The pay, bounty and pension money received by a private from the United States government for military services in the United States army is exempt from levy and sale under an execution and seizure for nonpayment of taxes, and when the receipts from a pension can be directly traced to the purchase of property necessary or convenient for the support of the pensioner and his family, such property is exempt. See Code Civ. Proc., § 1393; Yates Co. Nat. Bank v. Carpenter, 119 N. Y. 553; Toole v. Supervisors of Oneida Co., 16 Misc. Rep. 653.

Property, exempt from levy and sale under an execution, is also exempt from taxation. Laws of 1896, chap. 908, art. 4, subd. 4.

By part I, chapter 18, title I, section 1 of the Revised Statutes it is provided that all lands * * * within this State, whether owned by individuals or corporations, shall be liable to taxation, subject to the exemptions hereinafter provided.

By section 3 of article I of chapter 908 of the Laws of 1896 it is provided that all real property within this state, and all personal property situated or owned within this state, is taxable unless exempted from taxation by law.

[574]*574We are thus quickly brought face .to face with the conclusion that the property involved in this case was exempt from taxation and from seizure for nonpayment of taxes; and that the assessors in. assessing it acted without jurisdiction, and their assessment was therefore illegal and void. In the Matter of the Petition of the New York Catholic Protectory, 77 N. Y. 342.

The petitioner could justly have refused to pay these taxes, or else proceeded by certiorari to have the assessment stricken from the assessment-roll.

Up to this point all parties to this controversy áre agreed.

The defendant, however, contends that although the assessment, valid on its face, was void in fact, yet, as .the petitioner had full knowledge of the circumstances constituting the illegality, and as no fraud or coercion, actual or potential, in law or fact, was practiced on the petitioner, but, on the other hand, the assessors acted in the utmost innocence and good faith, and the payments as a matter of law' were voluntary in. their nature, the petitioner is foreclosed from obtaining the relief he seeks, for the reason that the mistake of the petitioner is a mistake of law, and when a mistake in law is the only ground on which such an action as this is based, the courts will not interfere.

It seems to me on general principles the defendant’s reasoning on this point is clear and convincing, and the authorities cited fully sustain such a contention.

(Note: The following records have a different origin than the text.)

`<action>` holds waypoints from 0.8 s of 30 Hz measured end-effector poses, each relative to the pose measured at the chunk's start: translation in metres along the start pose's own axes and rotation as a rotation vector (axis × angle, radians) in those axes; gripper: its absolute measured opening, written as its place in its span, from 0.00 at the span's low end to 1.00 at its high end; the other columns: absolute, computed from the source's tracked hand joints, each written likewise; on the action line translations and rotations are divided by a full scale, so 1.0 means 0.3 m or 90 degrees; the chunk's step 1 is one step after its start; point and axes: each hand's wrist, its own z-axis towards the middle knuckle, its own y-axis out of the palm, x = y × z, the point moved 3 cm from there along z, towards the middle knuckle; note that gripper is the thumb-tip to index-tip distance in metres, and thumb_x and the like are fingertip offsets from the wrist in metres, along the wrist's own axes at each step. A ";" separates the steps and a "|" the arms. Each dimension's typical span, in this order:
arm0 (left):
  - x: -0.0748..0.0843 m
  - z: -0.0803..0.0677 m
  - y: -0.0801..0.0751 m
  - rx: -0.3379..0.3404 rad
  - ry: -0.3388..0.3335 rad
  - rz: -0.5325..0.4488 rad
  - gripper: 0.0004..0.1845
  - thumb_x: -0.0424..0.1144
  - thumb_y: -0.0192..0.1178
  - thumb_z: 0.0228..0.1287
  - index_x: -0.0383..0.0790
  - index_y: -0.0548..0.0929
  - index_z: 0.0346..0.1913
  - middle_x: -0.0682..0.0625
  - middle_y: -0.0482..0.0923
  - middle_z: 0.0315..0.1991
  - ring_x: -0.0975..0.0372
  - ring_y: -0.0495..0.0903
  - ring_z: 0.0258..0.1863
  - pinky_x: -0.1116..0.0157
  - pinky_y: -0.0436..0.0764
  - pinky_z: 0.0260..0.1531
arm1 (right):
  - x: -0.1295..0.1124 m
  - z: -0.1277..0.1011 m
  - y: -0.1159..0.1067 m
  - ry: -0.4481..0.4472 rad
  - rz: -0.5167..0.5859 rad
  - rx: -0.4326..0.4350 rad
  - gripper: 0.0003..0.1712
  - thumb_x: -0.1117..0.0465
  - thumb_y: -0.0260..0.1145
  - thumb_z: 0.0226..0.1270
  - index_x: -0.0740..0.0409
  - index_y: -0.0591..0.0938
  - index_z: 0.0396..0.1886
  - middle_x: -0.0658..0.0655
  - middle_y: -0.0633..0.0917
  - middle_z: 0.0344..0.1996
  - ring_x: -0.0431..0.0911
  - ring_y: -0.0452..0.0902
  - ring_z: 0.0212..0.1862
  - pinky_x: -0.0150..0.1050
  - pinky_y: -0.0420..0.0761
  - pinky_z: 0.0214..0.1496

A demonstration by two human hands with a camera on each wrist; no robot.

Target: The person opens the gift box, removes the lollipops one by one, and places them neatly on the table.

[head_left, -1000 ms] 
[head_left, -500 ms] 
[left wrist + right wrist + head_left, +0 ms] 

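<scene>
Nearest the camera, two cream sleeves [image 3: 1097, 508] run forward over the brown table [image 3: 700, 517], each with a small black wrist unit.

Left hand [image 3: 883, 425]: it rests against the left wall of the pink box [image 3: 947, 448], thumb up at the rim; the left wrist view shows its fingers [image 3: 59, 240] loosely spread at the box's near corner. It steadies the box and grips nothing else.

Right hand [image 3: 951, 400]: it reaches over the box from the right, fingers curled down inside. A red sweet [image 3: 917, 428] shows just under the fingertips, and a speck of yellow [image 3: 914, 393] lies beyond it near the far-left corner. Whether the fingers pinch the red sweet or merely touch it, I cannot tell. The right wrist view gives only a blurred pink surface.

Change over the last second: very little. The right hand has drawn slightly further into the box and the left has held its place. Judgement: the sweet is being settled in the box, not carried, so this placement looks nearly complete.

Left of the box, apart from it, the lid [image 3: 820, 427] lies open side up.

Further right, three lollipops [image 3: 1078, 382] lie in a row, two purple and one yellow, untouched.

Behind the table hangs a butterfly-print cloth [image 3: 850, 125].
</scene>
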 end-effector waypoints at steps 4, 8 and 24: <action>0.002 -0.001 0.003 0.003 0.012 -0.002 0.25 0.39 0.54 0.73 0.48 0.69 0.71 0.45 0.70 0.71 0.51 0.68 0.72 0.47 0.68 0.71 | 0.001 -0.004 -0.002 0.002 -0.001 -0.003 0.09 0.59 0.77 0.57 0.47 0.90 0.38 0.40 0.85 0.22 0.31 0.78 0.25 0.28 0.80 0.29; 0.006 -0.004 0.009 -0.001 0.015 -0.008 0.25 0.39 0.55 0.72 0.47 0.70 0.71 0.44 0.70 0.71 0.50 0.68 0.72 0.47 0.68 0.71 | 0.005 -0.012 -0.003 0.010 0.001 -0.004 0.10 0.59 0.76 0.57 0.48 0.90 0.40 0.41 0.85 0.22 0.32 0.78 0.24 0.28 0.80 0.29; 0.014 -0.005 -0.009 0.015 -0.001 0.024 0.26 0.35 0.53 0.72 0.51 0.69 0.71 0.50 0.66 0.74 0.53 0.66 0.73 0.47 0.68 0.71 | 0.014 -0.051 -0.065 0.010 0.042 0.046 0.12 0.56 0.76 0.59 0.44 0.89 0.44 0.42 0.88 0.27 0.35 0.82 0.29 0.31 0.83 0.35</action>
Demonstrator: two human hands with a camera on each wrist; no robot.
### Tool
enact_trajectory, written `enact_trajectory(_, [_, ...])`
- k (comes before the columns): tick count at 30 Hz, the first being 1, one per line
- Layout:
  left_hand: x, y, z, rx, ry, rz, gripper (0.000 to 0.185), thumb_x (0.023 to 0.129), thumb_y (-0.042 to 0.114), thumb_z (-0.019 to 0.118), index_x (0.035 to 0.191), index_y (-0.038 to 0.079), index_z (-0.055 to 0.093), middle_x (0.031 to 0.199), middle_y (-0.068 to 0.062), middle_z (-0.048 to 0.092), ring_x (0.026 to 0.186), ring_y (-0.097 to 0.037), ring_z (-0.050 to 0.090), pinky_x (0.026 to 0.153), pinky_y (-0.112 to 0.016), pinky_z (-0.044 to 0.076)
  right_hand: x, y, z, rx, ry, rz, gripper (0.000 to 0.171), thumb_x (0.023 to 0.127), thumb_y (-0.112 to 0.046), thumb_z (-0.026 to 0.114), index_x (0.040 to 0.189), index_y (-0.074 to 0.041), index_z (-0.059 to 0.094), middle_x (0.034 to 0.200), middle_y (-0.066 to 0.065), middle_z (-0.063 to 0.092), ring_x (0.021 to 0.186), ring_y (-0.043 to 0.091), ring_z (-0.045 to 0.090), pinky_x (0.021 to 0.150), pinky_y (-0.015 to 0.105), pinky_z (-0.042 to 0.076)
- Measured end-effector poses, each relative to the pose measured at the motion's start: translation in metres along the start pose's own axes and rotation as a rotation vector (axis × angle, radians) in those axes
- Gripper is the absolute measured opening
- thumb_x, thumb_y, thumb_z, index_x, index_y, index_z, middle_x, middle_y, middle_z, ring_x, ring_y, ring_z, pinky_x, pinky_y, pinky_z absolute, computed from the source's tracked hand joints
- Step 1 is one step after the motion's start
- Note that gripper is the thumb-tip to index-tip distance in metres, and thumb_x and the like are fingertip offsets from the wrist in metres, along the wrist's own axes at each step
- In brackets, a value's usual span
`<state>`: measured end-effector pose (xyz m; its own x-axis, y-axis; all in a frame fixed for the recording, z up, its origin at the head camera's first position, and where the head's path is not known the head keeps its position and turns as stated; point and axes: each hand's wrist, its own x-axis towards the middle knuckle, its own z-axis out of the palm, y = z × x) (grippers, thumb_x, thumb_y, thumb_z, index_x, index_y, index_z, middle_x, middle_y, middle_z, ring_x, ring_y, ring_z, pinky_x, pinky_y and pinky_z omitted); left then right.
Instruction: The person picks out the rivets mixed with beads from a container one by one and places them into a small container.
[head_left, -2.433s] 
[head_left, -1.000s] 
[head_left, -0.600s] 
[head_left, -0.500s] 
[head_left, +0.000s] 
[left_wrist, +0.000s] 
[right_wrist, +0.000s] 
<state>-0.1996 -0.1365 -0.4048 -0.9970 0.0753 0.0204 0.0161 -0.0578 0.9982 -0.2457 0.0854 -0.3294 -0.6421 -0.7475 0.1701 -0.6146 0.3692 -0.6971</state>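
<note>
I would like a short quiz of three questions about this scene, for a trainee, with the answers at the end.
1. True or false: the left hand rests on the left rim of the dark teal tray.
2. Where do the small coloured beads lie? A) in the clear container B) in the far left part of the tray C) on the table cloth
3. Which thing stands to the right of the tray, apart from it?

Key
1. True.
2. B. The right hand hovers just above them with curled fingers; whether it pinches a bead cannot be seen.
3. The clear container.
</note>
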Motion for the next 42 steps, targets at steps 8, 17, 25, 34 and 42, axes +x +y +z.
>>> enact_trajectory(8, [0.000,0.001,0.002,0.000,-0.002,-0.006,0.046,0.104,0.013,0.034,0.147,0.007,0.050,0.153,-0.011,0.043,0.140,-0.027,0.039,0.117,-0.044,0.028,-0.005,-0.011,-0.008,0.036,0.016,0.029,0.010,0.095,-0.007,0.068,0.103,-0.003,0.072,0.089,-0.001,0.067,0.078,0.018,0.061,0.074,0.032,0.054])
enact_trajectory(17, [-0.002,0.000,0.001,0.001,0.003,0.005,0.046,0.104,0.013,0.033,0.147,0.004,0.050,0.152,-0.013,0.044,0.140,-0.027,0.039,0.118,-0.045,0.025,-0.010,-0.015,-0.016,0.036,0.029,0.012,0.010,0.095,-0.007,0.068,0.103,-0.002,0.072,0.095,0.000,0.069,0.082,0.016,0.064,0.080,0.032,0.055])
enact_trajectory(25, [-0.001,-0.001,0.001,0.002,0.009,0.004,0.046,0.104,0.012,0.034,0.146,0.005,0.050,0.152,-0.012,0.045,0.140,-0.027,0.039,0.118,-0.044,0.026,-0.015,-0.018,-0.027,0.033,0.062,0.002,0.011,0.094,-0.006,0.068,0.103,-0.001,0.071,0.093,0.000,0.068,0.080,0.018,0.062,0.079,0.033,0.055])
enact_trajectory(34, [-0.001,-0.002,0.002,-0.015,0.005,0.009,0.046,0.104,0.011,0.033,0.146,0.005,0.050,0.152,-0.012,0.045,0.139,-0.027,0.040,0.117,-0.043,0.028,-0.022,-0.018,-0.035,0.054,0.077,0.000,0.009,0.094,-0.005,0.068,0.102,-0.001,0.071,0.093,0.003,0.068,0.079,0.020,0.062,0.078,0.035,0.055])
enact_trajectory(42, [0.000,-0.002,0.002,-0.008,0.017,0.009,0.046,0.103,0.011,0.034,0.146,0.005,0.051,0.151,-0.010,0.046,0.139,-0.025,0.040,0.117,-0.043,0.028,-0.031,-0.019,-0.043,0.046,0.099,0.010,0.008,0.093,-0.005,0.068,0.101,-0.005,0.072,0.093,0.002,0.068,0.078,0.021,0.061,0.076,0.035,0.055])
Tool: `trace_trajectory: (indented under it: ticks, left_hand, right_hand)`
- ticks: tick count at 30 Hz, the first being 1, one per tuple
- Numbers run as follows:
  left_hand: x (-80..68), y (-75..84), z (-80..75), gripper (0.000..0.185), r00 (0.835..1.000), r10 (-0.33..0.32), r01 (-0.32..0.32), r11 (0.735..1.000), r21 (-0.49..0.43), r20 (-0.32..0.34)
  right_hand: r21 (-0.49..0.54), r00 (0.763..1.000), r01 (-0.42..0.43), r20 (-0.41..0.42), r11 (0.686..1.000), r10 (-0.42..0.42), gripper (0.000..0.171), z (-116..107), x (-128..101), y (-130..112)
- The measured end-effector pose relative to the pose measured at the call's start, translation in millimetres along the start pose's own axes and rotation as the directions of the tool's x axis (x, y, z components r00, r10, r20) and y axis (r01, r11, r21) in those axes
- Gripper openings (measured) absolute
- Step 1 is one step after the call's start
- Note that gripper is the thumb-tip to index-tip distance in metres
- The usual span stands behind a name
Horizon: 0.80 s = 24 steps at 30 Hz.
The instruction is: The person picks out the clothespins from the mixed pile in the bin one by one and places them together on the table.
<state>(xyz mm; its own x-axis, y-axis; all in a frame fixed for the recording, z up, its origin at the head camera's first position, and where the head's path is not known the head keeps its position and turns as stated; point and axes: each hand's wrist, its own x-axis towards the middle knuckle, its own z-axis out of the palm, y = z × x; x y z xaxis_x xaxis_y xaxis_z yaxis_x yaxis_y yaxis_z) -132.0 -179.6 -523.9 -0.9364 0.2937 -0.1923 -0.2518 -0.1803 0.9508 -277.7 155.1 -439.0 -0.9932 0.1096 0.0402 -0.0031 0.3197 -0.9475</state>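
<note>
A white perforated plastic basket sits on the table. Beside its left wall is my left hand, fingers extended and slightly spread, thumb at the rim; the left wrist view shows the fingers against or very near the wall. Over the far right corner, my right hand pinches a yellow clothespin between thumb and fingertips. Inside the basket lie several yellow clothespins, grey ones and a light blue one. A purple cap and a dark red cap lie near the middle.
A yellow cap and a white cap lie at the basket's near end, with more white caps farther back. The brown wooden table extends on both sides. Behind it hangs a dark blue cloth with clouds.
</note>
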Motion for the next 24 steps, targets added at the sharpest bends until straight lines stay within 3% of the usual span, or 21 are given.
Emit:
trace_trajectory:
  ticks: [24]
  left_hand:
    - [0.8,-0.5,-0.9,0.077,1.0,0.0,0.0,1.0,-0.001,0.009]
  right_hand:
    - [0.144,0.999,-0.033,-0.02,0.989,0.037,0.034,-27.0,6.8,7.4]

The petitioner in paying the tax had simply fallen into a mistake of law, and it is well settled that the courts will not disturb a settlement between the parties when an attempt is made to set it aside for that and no other reason. A wise and salutary rule charges all persons with knowledge of the law, and ignorance of its principles should not be allowed to provoke litigation.

The mistake here was not a mistake in fact, and “a voluntary payment made under a mistake in law, but with full knowledge of the facts and not induced by any fraud or improper conduct on the part of the payee, cannot be recalled.” Vanderbeck v. City of Rochester, 122 N. Y. 289; Silliman v. Wing, 7 Hill, 159; Flynn v. Hurd, 118 N. Y. 19.

"Where a party would recover back taxes which he did not pay under a mistake of fact and which he is. under ho obligation to pay, the payment must be compulsory. See Dill. Mun. Corp., § 946; New York & H. R. R. Co. v. Marsh, 12 N. Y. 308.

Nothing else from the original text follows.